VNJ Casey is the call sign name for all radio communications going in and out of the Casey Station Communications Centre.
In 1988, present day Casey station was opened, however communications in 1988 were vastly different to those that are provided at Casey station in our present day.
In 1989 the “Code Book” that was published for the “Australian National Antarctic Research Expeditions” gives us a brief insight as to what expeditioners in those days used to communicate.
The original book is still stored at the VNJ Casey radio room. Simple in theory, the first half of the book breaks messages into themes such as — field journeys, sea ice, misunderstanding, blizzards and holidays, to name a few. With such varied themes, expeditioners of the day would have been able to construct both work reports and personal messages to loved ones.
Each phrase is then allocated a five letter code. The instructions read, “Codes may be used instead of phrases when preparing telex messages,” implying that expeditioners were still permitted to use plain language if required. However, the codes were more efficient.

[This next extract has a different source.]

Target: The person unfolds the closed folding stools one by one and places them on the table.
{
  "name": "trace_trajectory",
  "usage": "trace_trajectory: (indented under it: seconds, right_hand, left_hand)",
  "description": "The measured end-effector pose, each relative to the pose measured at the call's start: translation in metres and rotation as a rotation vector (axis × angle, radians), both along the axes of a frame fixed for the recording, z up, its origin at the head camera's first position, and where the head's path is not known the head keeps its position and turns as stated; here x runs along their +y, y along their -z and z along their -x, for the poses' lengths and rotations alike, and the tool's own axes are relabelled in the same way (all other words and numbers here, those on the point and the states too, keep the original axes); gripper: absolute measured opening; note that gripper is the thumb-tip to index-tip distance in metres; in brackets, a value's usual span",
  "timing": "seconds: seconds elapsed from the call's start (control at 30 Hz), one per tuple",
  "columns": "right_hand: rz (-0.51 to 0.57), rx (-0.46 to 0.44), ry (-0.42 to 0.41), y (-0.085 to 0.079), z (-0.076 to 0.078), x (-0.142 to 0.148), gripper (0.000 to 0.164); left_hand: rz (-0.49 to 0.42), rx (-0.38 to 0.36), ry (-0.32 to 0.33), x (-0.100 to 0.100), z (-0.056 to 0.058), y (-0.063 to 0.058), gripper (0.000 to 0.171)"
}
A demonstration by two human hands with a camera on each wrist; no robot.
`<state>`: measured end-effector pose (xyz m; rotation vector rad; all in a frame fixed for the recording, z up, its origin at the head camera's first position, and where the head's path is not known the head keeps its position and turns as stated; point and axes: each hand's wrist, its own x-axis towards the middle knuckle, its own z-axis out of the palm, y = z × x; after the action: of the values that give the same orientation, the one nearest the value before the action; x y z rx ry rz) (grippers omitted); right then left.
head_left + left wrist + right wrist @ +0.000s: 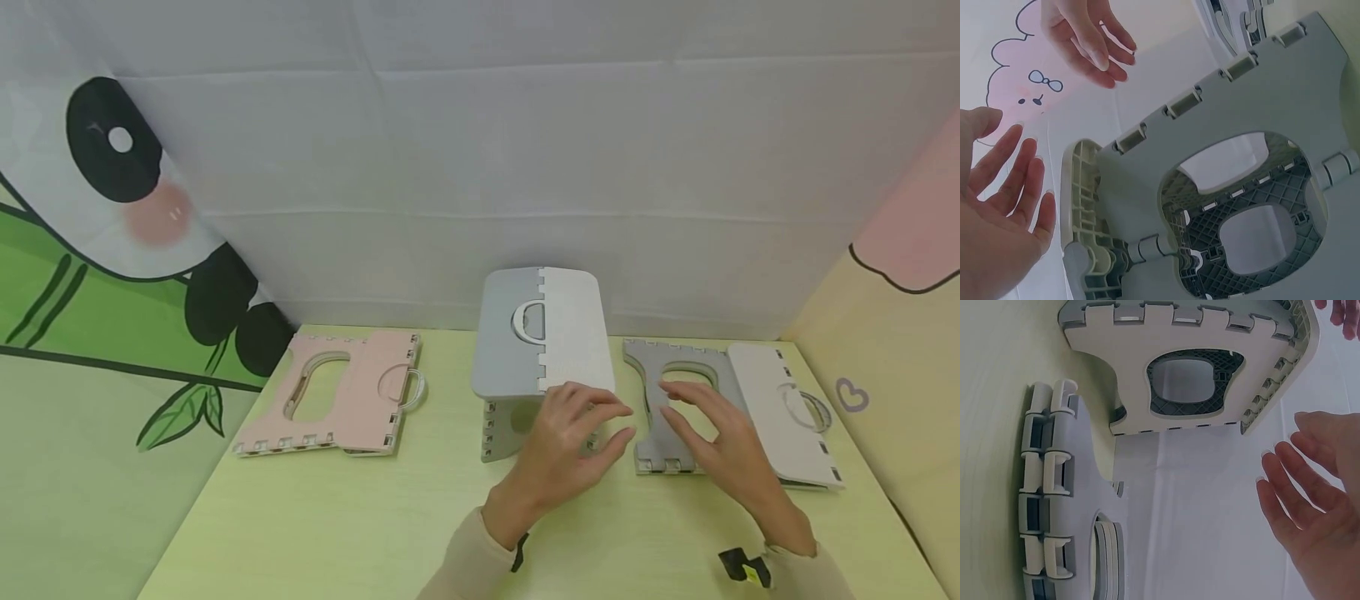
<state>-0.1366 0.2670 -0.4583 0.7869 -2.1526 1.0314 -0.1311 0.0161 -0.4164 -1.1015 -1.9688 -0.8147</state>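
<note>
An unfolded step stool (573,325) stands upright at the middle back of the table, its top half grey and half white, with a carry handle on it. My left hand (558,450) hovers in front of the stool's near right corner, overlapping it in the head view, fingers relaxed and holding nothing. The right hand (723,446) is raised over a folded grey and white step stool (783,408), thumb and fingers apart. In the left wrist view the palm of the left hand (1004,200) faces the unfolded stool's side panel (1141,187), which has a large oval cutout.
A pink folded step stool (371,392) lies flat at the left of the pale yellow table (337,525), its handle pointing right. Behind the table hangs a white cloth backdrop (450,150). A printed wall (862,350) borders the right side.
</note>
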Motion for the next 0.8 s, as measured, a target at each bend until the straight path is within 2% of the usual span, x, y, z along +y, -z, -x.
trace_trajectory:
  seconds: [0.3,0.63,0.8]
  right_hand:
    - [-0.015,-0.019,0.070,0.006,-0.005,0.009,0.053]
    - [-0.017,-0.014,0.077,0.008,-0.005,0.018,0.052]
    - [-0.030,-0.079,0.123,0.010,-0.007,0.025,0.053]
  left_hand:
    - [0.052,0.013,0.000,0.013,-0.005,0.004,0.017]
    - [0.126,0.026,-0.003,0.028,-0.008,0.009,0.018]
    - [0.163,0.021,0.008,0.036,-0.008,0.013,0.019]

The second part of the book is dedicated to decoding messages, where the codes are listed alphabetically — so that when the expeditioner received a block of 5 letters, they could quickly reference its meaning.
Moving forward to 2011, VNJ Casey introduced a dual screen communications monitoring console system which visually displays multiple channels from multiple radios. The system, still currently in use, includes a touch screen interface, and voice recording playback, all encased in a purpose built high quality steel cabinet. Short voice radio messages are sent to planes, boats and around station, and if required VNJ Casey can make satellite phone calls anywhere in the world. Longer messages can be typed and sent via e-mail, in the same you would send e-mails from your personal e-mail account.
The present system has served the station well for many years. However, we are all excited about the future console that is in the process of being integrated as we write this article. It will be ergonomic, fast, efficient and all encompassing. The new console’s capabilities will offer a similar service, with a few added intelligent features, all wrapped up in a single touch screen monitor, microphone and headset.
The building is abuzz with a dedicated two-person installation team toiling to ensure that the system is installed and tested to the highest standard, working with the core communications operators every day. It is an exciting time to be here during these changes, and I cannot help but wonder what the future radios and interfaces may look like during the next upgrade whenever that may be.
One big question though — once the new console is officially online and the old cabinet is removed — what will we do with all the extra space?